» **What you have to do**: Write out the lines starting at the one that holds "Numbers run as" and ending with the final line of the data, exactly and with no others.

» **Supplied data**:
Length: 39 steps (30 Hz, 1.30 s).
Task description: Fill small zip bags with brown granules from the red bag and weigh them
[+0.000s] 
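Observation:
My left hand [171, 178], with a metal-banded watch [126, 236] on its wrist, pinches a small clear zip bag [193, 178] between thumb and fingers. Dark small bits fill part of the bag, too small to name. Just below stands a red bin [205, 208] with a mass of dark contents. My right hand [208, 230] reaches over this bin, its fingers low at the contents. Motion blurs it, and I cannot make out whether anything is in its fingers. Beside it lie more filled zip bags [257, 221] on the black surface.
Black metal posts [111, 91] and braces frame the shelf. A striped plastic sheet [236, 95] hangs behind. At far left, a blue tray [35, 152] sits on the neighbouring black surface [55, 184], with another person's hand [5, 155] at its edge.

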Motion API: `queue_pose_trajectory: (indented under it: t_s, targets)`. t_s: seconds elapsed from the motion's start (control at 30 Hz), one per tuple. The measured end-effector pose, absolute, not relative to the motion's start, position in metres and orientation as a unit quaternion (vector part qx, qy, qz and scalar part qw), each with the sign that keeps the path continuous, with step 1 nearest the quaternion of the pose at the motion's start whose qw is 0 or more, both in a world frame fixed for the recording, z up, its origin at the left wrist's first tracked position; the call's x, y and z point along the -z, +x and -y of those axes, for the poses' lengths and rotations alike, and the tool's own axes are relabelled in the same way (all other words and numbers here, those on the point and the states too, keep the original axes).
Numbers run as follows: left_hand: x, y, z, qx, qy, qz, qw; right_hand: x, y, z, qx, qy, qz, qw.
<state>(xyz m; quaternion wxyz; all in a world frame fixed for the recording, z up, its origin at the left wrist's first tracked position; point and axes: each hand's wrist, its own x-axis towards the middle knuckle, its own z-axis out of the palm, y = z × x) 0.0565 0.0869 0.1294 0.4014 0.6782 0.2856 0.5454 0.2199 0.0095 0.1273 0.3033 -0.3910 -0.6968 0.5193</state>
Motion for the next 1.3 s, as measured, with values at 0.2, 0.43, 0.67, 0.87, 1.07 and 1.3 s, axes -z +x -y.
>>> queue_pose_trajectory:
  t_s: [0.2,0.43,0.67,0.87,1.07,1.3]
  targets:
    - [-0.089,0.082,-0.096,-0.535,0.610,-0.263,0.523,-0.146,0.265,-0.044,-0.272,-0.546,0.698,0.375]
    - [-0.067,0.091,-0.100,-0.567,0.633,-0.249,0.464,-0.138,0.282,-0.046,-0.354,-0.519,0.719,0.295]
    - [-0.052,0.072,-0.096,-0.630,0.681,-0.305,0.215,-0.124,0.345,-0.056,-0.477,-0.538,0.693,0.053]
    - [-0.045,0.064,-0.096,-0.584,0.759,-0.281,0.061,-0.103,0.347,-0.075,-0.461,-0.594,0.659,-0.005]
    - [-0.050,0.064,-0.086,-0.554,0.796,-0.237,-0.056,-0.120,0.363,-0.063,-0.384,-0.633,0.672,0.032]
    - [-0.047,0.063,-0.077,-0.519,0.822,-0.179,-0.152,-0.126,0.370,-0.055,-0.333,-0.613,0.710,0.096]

» **Written response**:
Numbers run as follows: left_hand: x, y, z, qx, qy, qz, qw; right_hand: x, y, z, qx, qy, qz, qw.
<state>(xyz m; quaternion wxyz; all in a world frame fixed for the recording, z up, its origin at the left wrist's first tracked position; point and axes: each hand's wrist, its own x-axis towards the middle knuckle, its own z-axis out of the palm, y = z × x) 0.0565 0.0869 0.1294 0.4014 0.6782 0.2856 0.5454 0.2199 0.0095 0.1273 0.3033 -0.3910 -0.6968 0.5193</state>
Motion for the next 1.3 s, as measured, with values at 0.2, 0.43, 0.67, 0.87, 1.07 and 1.3 s, axes -z +x -y.
>>> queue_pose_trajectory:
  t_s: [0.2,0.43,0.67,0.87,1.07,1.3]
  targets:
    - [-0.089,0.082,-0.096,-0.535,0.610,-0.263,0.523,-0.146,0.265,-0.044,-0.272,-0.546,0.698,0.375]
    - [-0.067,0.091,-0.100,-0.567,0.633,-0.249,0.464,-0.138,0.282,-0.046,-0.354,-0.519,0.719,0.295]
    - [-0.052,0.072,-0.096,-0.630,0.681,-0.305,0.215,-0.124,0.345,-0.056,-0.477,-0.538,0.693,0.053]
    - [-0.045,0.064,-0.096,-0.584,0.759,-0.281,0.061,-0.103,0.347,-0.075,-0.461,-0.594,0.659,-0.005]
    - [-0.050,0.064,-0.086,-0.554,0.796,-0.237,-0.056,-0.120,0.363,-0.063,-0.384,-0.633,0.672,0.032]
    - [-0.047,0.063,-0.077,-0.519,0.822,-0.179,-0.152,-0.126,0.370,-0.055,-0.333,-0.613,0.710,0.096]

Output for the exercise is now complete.